Previously published Florida bee surveys were from southern Florida. Pascarella et al. (2000) recorded species they had captured in the Everglades National Park along with those that Graenicher (1930) and others had found in the Everglades and in Dade and Monroe Counties outside the Park. In total, Pascarella listed 99 species and, for each of 5 of these, 1 additional subspecies. Graenicher had found 61 of these species. Two species, Augochlorella gratiosa (Smith) and Coelioxys mexicana Cresson and 1 additional subspecies of Megachile brevis (Say) were incorrectly attributed to Graenicher. Deyrup et al. (2002) found 107 described and 5 undescribed species at Archbold Biological Station, not counting Augochlorella striata (Provancher) now placed in synonomy with A. aurata (Smith) (Coelho 2004). The morphospecies referred to as Caupolicana sp. has since been described as C. (Caupolicana) floridana (Michener & Deyrup 2004). Pascarella and Deyrup together reported a total of 142 species, 69 of which were shared, and which included 15 of Florida's 20 endemic bee species and 7 of the 9 endemic subspecies. In Alachua County natural areas, we captured 49 of the species shared between these 2 studies, plus 6 species listed only in the Pascarella report and 12 only in the Deyrup report. Thus, of the 142 total species in the 2 reports, we found 67. Two of the 3 endemic species and the 1 endemic subspecies that we found were in either or both of the 2 reports. Of these endemic taxa, absence of Stelis ater from the Archbold list is noteworthy, especially in light of our subsequent collections of this species elsewhere in Highlands County and in Alachua County. The paucity of Andrena and No- mada, a cleptoparasitic genus of Andrena, in southern Florida and Archbold was noted in the earlier reports, compared with greater numbers in the northern part of the state, and especially in states to the north. Only 3 Andrena species were found at Archbold, none at all in the collections from southern Florida, and only 1 species of Nomada (N. fervida Smith, a cleptoparasite of Agapostemon splendens (Lepeletier) rather than of Andrena) from both areas. By contrast, we captured 13 Andrena and 5 Nomada species. Sixteen percent of the species from southern Florida were cleptoparasitic and 27% from Archbold, compared with 23% we found in Alachua County. In comparing our study with the others, we updated species identities as described below.
Compared with southwestern states such as California and Arizona, and to a lesser degree Atlantic coastal states to the north such as North Carolina, Florida has a relatively low bee diversity (Mitchell 1960, 1962; Michener 1979; Ascher & Pickering 2010) which decreases further in the southern part of the state (Graenicher 1930). Deyrup et al. (2002) and Pascarella et al. (2000) discuss possible reasons which include the abundant rainfall flooding ground nests, to which at least 1 Florida bee species has become adapted (Norden et al. 2003), frequent fires characteristic of some plant communities, spoilage of pollen stores because of the high summer heat and humidity, reduced land topography thereby lacking vertical banks available for ground nests, absence of many temperate plant species in the subtropical region, and a peninsular effect (Schwartz 1988).

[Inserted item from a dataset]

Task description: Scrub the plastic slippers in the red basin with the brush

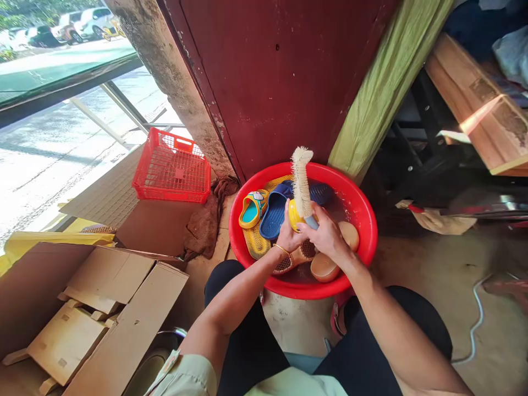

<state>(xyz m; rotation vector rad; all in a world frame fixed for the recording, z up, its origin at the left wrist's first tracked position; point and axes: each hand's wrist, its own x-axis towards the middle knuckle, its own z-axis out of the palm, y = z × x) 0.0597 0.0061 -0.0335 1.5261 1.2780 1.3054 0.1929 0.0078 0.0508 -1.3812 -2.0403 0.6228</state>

Although Florida does not have an especially large bee fauna relative to other states, it is a unique area, evident from the endemic bee species and regional specialties present in the fauna. Because Florida extends as a peninsula as the southern-most region of the eastern United States, almost all of the bee species are derived from farther north on the Atlantic coastal plain or from the west along the Gulf Coast. A relatively high diversity and abundance of Colletes and associated Epeolus, Lasioglossum (Dialictus) and associated Sphecodes, Perdita, Megachilinae especially Megachilini, and Eucerini and associated Triepeolus is characteristic of the Florida bee fauna as a whole. Alachua County is an interface between the peninsular-Floridian fauna and northern elements and between Atlantic and Gulf Coast elements. Compared with subtropical southern Florida, temperate Alachua County is notably enriched in Andrena and associated Nomada, Osmia Panzer, and Bombus Latreille. On the other hand, Florida's endemic bee species and subspecies are concentrated toward the southern end of the peninsula. A few species in southern Florida have West Indian affinities and also are found in the Bahamas and Cuba (Deyrup et al. 2002; Pascarella et al. 2000), but none of these is present in north-central Florida. Thus, the entire Alachua County bee fauna can be considered continental. Some species best known from the southwestern United States also are present as disjunct populations in Florida. One of the most distinctive, Centris lanosa Cresson, was not found in this survey but has been reported from Alachua County (Pascarella 2008), and we found it recently in adjacent Putnam County. The new state records resulting from this study indicate that more remains to be learned about state-level distribution of bee species, even in a relatively well-known Eastern state.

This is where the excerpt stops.